What does a new year feel like? I’m old enough to remember entering ‘the ooze’ – the first decade of this century, one which never really got its name straight. Was it the ‘aughts’? The ‘two-thousands’, ‘twenty hundreds’, ‘ohs’, ‘double ohs’, or ‘zeros’? Some people favour the ‘noughties’, although I am not one of them.
The ‘oh ohs’ seem more appropriate. Like many Aucklanders cityside, on the afternoon of 31 December 1999 I filled my bathtub with water. On 1 January 2000, I pulled the plug out. Thanks to much unsung labour behind the scenes, the computer-induced millennium bug, Y2K, failed to wreck global infrastructure, and we could all get on with our hangovers.
On another New Year’s Day in the late ‘90s I was sipping a restorative Bloody Mary on Jervois Road with my (former) beloved when a gigantic Perspex ‘E’ fell off the building wall above us, missing me by the length of a martini glass. Don’t mess with E, kids. It’s got too many pointy bits.
In retrospect, there were things I should have been worrying about more, back then – fossil fuels, for instance. Anthropogenic climate change was barely mentioned in the mainstream media and when it was, climate change deniers were given equal space to researchers who understood its processes. Most people, including magazine and newspaper editors, thought there was a scientific controversy when there wasn’t.

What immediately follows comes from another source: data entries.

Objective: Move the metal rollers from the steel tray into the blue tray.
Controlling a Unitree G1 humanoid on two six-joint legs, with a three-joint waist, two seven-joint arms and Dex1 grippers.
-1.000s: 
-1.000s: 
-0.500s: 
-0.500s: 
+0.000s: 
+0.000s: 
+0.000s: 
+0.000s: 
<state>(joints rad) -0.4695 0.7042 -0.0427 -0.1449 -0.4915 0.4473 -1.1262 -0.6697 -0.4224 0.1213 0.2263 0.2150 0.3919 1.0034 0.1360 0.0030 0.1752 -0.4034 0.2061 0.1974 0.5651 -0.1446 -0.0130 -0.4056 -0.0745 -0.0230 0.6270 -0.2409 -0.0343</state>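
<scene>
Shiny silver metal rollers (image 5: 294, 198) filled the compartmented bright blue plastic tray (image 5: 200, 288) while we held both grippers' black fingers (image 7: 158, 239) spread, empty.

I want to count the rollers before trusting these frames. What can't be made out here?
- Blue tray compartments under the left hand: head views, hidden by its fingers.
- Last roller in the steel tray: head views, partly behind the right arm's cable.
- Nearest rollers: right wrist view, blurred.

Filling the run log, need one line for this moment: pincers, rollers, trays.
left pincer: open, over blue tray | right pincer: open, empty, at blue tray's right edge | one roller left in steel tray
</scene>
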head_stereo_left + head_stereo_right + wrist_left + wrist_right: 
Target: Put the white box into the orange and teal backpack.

But a number of heroes saw the world more clearly; courageous pragmatists like Susi Newborn, a co-founder of Greenpeace, who died on the last day of 2023. Susi was an effective activist who never left the frontlines of protest. During her last months on earth she cheerfully picketed corporate greed, fought for affordable housing as a human right, and a ceasefire in Palestine. In an island filled with singular, charismatic characters, Susi was a supernova, one who never stopped inspiring others.
We need her spirit. The commitments made this year at COP28, an event hosted by a petrostate, feel hopelessly inadequate. Farcically, COP28 president Sultan Al Jaber, also head of the United Arab Emirates’ national oil company, was forced to deny BBC reports the UAE planned backroom oil and gas deals during the conference.
And yet the concluding COP28 statements reflect how much attitudes have changed since Susi began her activism. “[The final statements] tells us what we already knew,” wrote climate activist Vanessa Nakate. “The fossil fuel era is ending.”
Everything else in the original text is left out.